A Importância de Isaac Asimov e O Homem Bicentenário
Quando adaptamos para o cinema uma obra literária, o conto tende a ficar mais “superficial”. Isso acontece porque não vemos com tanta clareza os sentimentos e pensamentos dos personagens, os detalhes do ambiente e expressões ficam amontoados em milésimos de segundos, dentro dos frames de uma imagem. Quando temos palavras escritas nas linhas de uma página, dependemos apenas da pressa do autor para poder apreciar cada detalhe de sua obra. Mas mesmo assim, Asimov consegue ir mais fundo em suas narrativas.
Se pegarmos apenas uma obra ou conto de Isaac, veremos o começo/meio/fim da aventura de um personagem qualquer, morando em uma cidade qualquer em um ano qualquer de um futuro não-tão distante.

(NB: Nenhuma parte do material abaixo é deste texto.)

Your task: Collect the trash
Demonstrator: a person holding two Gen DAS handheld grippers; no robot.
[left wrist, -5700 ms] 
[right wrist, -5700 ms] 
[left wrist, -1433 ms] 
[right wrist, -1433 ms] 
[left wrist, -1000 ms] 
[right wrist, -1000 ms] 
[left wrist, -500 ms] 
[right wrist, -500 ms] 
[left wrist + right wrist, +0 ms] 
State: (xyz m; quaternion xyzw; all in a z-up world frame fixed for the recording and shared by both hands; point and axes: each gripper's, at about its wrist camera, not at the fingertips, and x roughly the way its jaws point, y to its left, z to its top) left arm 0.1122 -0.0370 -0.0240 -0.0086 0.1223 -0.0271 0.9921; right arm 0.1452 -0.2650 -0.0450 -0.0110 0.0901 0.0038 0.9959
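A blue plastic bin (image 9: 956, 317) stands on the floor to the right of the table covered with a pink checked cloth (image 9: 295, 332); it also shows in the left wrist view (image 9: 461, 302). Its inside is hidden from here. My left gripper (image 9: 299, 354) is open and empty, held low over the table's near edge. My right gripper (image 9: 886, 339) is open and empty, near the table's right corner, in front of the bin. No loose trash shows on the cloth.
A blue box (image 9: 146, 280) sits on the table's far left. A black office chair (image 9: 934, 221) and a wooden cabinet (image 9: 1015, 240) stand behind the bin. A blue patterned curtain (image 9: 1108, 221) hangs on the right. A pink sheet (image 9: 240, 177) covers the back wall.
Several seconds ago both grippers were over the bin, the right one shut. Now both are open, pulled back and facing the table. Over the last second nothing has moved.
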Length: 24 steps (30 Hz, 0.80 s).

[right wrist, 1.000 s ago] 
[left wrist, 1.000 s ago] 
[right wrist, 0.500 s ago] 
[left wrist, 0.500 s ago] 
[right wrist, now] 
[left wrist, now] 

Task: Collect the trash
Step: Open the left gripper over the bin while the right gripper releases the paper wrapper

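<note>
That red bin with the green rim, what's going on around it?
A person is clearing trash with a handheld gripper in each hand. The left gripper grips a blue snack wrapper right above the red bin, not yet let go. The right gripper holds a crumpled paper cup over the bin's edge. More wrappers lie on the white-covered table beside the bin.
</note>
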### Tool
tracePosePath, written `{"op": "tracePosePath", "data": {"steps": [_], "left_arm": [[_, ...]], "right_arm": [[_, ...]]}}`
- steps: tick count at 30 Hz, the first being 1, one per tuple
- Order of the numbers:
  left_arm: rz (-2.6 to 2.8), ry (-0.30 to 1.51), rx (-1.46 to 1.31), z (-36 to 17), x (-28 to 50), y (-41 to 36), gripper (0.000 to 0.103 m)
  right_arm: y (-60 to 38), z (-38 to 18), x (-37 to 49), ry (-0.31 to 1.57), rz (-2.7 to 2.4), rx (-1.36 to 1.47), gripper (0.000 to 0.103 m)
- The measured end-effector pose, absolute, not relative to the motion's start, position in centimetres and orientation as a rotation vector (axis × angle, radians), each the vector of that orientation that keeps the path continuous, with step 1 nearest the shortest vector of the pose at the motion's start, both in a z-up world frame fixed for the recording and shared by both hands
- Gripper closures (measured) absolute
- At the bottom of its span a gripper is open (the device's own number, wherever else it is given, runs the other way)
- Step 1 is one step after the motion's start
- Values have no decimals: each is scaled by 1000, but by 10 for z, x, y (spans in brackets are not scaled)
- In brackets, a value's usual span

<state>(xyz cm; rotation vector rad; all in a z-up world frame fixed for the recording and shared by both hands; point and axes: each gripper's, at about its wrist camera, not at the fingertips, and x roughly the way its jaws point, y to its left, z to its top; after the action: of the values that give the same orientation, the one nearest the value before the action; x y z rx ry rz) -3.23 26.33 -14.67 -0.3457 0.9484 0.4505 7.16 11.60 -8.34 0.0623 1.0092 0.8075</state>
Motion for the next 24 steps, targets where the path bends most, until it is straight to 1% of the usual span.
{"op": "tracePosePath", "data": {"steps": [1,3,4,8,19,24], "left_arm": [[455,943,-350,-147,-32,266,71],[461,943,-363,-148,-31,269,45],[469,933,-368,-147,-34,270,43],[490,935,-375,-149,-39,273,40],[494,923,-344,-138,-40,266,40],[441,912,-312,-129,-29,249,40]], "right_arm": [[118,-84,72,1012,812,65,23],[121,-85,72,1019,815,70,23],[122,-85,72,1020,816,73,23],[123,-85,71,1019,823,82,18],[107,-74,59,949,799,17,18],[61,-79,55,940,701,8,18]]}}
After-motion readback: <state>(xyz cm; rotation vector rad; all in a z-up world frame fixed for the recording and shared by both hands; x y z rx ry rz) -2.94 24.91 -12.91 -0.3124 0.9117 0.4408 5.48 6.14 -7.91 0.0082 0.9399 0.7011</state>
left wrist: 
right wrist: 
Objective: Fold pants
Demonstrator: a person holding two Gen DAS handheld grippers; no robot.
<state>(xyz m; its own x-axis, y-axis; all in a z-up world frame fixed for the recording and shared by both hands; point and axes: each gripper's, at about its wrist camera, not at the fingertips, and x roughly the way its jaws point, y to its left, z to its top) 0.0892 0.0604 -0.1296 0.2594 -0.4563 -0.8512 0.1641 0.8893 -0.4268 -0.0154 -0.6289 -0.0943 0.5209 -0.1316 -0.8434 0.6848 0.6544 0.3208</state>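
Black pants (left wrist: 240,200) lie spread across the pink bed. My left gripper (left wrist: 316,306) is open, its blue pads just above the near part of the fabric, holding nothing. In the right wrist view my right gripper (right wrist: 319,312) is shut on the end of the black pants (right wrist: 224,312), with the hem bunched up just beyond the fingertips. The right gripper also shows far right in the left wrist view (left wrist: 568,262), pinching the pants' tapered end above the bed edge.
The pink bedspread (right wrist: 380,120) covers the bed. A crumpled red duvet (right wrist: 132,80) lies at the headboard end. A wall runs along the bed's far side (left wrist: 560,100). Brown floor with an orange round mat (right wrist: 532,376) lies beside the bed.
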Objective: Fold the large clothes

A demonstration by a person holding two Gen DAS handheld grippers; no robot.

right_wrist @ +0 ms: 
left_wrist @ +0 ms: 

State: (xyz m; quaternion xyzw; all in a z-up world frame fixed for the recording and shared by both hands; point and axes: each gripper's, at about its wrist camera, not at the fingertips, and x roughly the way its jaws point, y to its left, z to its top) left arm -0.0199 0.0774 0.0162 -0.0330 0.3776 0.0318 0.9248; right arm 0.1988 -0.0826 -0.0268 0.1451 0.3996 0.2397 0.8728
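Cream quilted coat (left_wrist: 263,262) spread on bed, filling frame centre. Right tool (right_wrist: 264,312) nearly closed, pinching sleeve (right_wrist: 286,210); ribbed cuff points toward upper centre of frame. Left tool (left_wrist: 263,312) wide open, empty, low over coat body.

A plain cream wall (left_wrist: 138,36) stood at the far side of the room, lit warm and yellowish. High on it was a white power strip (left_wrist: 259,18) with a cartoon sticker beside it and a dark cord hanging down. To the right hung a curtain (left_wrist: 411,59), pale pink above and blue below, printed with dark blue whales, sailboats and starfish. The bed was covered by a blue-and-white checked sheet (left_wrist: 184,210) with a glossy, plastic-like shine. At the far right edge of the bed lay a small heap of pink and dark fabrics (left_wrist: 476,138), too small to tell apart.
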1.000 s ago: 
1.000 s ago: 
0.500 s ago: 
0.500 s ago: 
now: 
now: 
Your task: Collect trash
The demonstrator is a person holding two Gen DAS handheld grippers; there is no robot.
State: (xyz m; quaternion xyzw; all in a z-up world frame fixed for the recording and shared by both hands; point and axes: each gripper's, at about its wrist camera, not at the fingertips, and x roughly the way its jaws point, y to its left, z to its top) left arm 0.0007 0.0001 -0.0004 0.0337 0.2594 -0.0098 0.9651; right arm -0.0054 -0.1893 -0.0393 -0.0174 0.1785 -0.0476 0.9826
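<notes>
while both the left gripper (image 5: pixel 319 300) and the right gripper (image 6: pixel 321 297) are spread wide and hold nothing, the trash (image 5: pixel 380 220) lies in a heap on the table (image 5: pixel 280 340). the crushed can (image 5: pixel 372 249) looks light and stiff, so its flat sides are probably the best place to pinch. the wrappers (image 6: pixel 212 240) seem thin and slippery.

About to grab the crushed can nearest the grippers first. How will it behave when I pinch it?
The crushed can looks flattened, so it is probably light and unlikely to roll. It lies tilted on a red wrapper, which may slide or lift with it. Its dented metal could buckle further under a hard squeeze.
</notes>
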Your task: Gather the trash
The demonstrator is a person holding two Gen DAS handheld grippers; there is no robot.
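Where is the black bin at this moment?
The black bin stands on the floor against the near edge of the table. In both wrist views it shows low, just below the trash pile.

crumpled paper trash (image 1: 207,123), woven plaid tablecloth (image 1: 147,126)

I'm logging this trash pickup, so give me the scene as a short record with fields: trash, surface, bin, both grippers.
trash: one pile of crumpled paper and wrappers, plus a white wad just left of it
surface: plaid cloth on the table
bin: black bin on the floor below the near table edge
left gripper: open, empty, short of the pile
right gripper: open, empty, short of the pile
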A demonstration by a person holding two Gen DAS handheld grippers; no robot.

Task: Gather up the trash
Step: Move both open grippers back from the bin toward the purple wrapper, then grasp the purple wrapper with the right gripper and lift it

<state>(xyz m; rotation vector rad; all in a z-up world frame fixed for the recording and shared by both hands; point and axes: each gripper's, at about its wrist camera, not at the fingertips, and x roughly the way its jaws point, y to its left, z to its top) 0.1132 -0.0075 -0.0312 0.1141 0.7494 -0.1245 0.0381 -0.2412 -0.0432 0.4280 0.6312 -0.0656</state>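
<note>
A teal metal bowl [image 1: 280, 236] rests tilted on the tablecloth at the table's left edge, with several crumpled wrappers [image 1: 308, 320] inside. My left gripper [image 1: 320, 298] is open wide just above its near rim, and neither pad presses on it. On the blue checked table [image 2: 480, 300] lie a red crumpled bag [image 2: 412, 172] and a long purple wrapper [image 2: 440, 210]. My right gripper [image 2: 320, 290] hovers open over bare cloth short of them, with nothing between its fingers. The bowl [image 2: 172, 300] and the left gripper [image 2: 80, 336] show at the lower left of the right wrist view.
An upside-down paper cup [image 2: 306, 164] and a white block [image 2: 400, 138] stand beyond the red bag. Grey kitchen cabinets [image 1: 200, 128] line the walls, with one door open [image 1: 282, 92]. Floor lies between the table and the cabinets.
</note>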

Porém, é preciso ter em mente, antes de mais nada, a data de suas publicações, que variam entre 1950 e 1960 nas suas obras mais populares e originais. Antes mesmo de Star Trek lançar seu primeiro episódio, Asimov já tinha feito os Marcianos nos visitares, criado oceanos em Vênus, elaborou um sistema universal de conselho e presidencialismo mundial sobre demais sistemas governamentais, além de dobra do espaço, velocidades superiores ao da luz, inteligência artificial, mineração planetária e estelar e, óbvio, as Três Leis da Robótica.
O engraçado é que vemos tudo isso no mesmo universo. Personagens aparecem em vários contos e vão ficando mais experientes ao passar dos anos de suas vidas; empresas começam a ganhar nome e tornam-se monopolizadoras, com gerações sucedendo o trono, o poder e a sabedoria; leis são feitas, desfeitas e dão lugares a novas leis em décadas de intervalos e você percebe que apenas um homem criou um universo inteiro, centenas de anos com vidas, políticas, guerras, revoluções e (porque não) histórias de amor. E aquele personagem qualquer, se torna uma engrenagem altamente relevante para o desenrolar de um acontecimento maior que seus sonhos mais ludibriosos.
Andrew Martin é um desses personagens, um robô doméstico que foi adquirido para, além de tantos afazeres, cuidar e entreter as crianças da casa. O que foi interpretado como um “erro na fabricação” fez ele ter senso de tudo que aprendia e autonomia de sentimentos e pensamentos. Andrew Martin aprendeu sobre O QUE ele era e QUEM ele queria ser, fez da LIBERDADE o seu anseio e desejo mais vivido, a razão de sua caminhada e a contemplação do que ele insistia em chamar de VIDA. Andrew foi confrontado pela liderança mundial, e o texto de Asimov ensina o que a humanidade peleja à aprender:
-Pois não, Meritíssimo?…
…-Por que você quer ser livre, Andrew? Em que sentido isso pode lhe interessar?
-O senhor gostaria de ser escravo, Meritíssimo?- replicou o autônomo.
-Mas você não é escravo. É um robô absolutamente perfeito. Genial, inclusive. Ao que me consta, capaz de exprimir de uma forma artística simplesmente incomparável. Que mais poderia fazer, se fosse livre?
-Talvez, nada mais do que já faço, Meritíssimo, mas com maior alegria. Afirmaram aqui mesmo, neste tribunal, que só o ser humano pode ser livre. A mim me parece que só quem quisesse a liberdade deveria ser livre. E eu quero.
Foi essa declaração que convenceu o juiz. O ponto crucial da sentença determinou que “ninguém tem o direito de recusar liberdade a qualquer criatura de inteligência suficientemente desenvolvida a ponto de compreender o conceito de desejar essa condição”.
A vida de Andrew segue pelas páginas do livro e o conceito de liberdade é cada vez posto mais a prova, dando razão para que a história tenha um sentido de existir e que seu final seja satisfatório e conclusivo. Infelizmente, no filme, somos distraídos com a excelente atuação de Robin Williams e seu desejo de ser (apenas) o mais próximo possível como um humano. Uma sinopse superficial, se for comparado ao apelo crítico que é apresentado na versão literária.
Interessante apresentar o motivo pelo qual Asimov começou a escrever sobre Andrew e seus 200 anos: A obra seria publicada em 1976 para festejar o bicentenário da independência dos Estados Unidos da America, Asimov partiu do título para, aos poucos, os pormenores da trama. O presente para um país que lhe acolheu era a vida de um homem livre.